Authentication inputs are embedded in noise. Authentication may
include querying a sending device as to its IP address or CPU
serial number, for example.
[0131] FIG. 10, consisting of FIGS. 10A and 10B, illustrate
examples of more than one form of authentication that may be used.
A number of different software methods can be used. Categories of
authentication factors include temporary data. Another category is
known data. Known data may include user ID and password plus
challenge-answer questions. Unique system data may be used. This
comprises such identifiers as a system-ID, IP address, phone
number, disk serial number, switch settings, ROM contents, software
and OS version or other such data. An alternative category is
physically processed data.
[0132] FIG. 10A illustrates authentication using temporary data
authentication. A circular data buffer 580 is provided. In one
preferred embodiment, many circular data buffers 580 are provided,
one for each of a number of locations. Therefore, the circular data
buffer 580 in FIG. 10A is labeled 580-0. M circular data buffers
580 are provided, where M is an integer. The circular data buffers
580 may be referred to as 580-0 through 580-(M-1). Each circular
data buffer 580 comprises locations 590 numbered 590-0 through
590-(n-1), where n is the number of locations. Each location holds
a respective data block. Preferably many circular data buffers 580
are provided, each having a plurality of data locations 590. In
this particular arrangement, locations 590-1 through 590-(n-2) are
first and last index locations. The first and last indices change
as each block of temporary data is received. When the circular data
buffer 580 is full, the oldest block is overwritten.

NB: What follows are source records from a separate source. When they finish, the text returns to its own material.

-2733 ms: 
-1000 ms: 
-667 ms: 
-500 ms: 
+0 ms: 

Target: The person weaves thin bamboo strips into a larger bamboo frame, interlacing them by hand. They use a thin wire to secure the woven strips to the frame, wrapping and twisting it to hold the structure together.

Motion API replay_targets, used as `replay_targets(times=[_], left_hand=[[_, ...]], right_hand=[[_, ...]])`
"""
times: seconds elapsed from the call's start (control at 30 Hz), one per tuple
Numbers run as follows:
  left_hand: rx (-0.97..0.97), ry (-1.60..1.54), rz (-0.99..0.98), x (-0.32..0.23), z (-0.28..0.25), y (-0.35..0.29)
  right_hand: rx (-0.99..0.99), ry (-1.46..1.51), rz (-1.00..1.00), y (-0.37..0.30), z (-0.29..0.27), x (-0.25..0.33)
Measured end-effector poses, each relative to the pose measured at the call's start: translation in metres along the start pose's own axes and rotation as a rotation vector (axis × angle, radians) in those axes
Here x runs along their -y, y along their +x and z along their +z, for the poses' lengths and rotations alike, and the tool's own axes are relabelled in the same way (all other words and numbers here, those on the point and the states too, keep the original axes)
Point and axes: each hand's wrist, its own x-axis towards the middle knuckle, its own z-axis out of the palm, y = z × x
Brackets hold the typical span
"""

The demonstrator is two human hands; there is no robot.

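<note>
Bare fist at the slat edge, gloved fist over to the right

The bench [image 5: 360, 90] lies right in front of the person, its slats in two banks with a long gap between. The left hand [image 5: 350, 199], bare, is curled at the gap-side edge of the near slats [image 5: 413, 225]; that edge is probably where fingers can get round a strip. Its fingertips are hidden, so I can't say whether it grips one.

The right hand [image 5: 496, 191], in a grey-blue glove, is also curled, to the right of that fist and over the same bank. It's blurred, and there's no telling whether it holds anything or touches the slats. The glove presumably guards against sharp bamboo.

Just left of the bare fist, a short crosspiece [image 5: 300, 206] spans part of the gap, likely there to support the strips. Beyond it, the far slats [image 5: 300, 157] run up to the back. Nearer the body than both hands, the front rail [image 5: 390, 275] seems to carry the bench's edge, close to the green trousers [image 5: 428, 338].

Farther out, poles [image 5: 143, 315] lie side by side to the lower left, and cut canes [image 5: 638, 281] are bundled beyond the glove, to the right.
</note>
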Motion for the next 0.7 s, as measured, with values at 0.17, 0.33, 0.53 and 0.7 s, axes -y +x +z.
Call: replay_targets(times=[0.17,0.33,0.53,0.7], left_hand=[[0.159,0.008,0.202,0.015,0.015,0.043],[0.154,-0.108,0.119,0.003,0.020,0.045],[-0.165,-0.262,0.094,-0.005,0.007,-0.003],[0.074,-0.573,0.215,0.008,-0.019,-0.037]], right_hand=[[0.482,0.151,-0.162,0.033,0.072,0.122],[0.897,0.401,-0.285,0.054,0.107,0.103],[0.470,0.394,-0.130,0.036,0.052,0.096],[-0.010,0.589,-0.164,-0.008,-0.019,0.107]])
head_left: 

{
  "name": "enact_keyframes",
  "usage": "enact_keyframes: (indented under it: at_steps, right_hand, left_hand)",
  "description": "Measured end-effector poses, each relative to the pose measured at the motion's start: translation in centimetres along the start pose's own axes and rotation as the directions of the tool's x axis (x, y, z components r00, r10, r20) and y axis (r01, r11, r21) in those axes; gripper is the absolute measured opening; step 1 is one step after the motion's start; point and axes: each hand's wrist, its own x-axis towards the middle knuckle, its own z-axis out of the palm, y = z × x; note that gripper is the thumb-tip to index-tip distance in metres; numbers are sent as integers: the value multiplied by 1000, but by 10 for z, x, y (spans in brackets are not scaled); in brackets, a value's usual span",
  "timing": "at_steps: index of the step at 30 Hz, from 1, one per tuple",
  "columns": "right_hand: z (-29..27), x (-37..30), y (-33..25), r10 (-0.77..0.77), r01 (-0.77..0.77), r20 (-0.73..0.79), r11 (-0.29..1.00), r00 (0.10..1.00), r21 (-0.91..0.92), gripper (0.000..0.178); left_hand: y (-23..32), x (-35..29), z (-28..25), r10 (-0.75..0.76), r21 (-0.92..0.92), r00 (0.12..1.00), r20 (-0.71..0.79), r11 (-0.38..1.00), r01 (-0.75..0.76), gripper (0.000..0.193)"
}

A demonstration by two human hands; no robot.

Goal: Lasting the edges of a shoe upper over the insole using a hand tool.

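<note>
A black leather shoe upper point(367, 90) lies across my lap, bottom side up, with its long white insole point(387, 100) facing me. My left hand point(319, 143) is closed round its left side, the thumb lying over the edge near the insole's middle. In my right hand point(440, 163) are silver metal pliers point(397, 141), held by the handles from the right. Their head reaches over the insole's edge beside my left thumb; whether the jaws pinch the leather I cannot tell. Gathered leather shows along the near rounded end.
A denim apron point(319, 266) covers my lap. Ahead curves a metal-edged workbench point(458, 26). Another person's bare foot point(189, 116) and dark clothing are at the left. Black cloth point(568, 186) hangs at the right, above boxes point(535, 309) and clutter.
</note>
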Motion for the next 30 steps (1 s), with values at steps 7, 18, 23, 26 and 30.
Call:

[0133] FIG. 10B illustrates an authentication routine 600 wherein
the factors include challenge-response questions. People accessing
a machine need to be authenticated, and machines automatically
communicating with each other need to authenticate each other.
Authentication normally uses factors which are: Known, Physically
Possessed, or Unique. To these three, the scripted platform
controller 200 adds factors from the static library 206 which are
Temporary or Transient. These authentication factors serve to
identify both people and machines. The use of a high number of
factors, e.g., >10, enables stochastic authentication.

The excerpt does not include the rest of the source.